# covered junction boxes



## wirenut71 (Dec 5, 2010)

I was talking to a contractor friend today. He told me that when a customer deletes a receptacle during the rough-in our residential guys leave the box where it is. Then after their rough-in inspection they go back and slap a blank cover on it and later it gets covered up by drywall. My friend asked the electrician why do this and the electrician told him its was easier than tearing out wire and running new wire to nearest box. He said, "we do it all the time." My contractor friend said they cover these boxes like this also when a customer wants to relocate a receptacle somewhere else.
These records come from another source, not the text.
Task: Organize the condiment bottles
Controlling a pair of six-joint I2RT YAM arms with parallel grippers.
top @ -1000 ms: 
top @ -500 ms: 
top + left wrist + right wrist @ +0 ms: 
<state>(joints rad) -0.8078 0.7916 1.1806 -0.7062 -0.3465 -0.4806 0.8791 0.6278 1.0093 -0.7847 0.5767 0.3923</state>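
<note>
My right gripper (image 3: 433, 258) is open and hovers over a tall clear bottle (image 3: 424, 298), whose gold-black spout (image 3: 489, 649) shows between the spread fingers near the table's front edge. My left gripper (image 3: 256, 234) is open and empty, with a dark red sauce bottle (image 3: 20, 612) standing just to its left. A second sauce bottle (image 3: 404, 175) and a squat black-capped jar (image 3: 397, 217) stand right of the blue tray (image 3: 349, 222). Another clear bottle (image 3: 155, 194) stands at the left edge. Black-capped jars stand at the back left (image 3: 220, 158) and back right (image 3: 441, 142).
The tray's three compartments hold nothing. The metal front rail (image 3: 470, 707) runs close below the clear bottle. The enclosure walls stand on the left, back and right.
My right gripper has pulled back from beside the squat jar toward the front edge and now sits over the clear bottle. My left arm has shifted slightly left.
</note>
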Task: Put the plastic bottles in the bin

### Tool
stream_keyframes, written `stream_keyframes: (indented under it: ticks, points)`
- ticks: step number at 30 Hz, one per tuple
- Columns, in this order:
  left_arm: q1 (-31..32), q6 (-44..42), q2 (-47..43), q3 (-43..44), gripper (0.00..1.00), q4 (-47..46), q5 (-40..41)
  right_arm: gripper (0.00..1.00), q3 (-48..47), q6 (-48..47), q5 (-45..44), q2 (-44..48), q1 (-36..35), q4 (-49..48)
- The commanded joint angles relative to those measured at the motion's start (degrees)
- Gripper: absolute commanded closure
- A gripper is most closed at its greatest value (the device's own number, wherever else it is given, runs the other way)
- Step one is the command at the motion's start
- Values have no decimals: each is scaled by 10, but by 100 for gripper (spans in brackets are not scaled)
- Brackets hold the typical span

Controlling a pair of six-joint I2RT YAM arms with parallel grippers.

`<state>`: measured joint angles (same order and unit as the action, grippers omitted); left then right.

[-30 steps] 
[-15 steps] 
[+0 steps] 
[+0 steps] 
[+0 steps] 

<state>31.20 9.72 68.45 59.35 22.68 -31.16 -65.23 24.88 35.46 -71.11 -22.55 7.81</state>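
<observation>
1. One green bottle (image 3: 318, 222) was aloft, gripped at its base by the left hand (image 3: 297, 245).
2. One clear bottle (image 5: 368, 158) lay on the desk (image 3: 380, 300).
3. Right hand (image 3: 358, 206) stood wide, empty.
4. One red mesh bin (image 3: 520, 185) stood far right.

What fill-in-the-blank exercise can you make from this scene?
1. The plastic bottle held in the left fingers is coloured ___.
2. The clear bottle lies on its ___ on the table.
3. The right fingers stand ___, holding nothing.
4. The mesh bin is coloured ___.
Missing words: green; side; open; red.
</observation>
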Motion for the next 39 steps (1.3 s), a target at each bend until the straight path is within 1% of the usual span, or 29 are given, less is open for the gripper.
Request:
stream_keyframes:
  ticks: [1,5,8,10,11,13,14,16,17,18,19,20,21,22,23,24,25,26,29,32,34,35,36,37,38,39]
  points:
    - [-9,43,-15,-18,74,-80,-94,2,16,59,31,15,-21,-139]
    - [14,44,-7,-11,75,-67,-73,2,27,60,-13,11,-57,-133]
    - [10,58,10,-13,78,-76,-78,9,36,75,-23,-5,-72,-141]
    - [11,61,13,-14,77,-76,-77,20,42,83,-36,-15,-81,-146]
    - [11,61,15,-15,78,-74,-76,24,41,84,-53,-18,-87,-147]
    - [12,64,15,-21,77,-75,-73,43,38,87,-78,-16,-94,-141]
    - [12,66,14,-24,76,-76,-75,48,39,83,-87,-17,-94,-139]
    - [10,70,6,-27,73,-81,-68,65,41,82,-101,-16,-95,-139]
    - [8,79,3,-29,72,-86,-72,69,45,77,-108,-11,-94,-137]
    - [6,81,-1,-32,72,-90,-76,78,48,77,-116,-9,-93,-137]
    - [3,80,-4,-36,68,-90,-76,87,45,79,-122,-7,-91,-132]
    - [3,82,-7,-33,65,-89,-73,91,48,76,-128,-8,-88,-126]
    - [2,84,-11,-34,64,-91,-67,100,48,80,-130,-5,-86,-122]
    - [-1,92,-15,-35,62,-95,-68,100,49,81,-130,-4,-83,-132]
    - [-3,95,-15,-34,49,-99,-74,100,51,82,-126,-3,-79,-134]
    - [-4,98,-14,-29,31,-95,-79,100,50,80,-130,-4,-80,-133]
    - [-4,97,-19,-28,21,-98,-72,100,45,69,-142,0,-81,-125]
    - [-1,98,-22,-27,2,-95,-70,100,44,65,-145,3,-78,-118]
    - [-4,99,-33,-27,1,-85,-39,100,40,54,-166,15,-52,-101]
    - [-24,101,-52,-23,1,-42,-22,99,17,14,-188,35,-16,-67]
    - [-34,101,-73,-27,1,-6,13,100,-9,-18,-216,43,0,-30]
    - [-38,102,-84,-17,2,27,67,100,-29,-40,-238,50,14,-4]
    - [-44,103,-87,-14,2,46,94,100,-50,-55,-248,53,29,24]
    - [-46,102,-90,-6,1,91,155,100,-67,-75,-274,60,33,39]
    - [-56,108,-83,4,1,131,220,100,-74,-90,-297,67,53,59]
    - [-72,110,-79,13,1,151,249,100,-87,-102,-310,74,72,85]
I hear many stories like this about our residential guys doing work like this all the time. Some are worse.

I don't know what to think about all this. What do you guys think?:huh:


----------



## user4818 (Jan 15, 2009)

There's someone here who does the very same thing, only it's dirt on top of his boxes. :yes:


----------



## wirenut71 (Dec 5, 2010)

I remember that one! Where's the map?


----------



## 480sparky (Sep 20, 2007)

wirenut71 said:


> ................I don't know what to think about all this. What do you guys think?:huh:


I think it's total hackness and doing so as a matter of course should cause them to have their license invalidated.


----------



## 220/221 (Sep 25, 2007)

I don't care if someone buries a box *as long as there are no splices* in it.


----------



## 480sparky (Sep 20, 2007)

220/221 said:


> I don't care if someone buries a box *as long as there are no splices* in it.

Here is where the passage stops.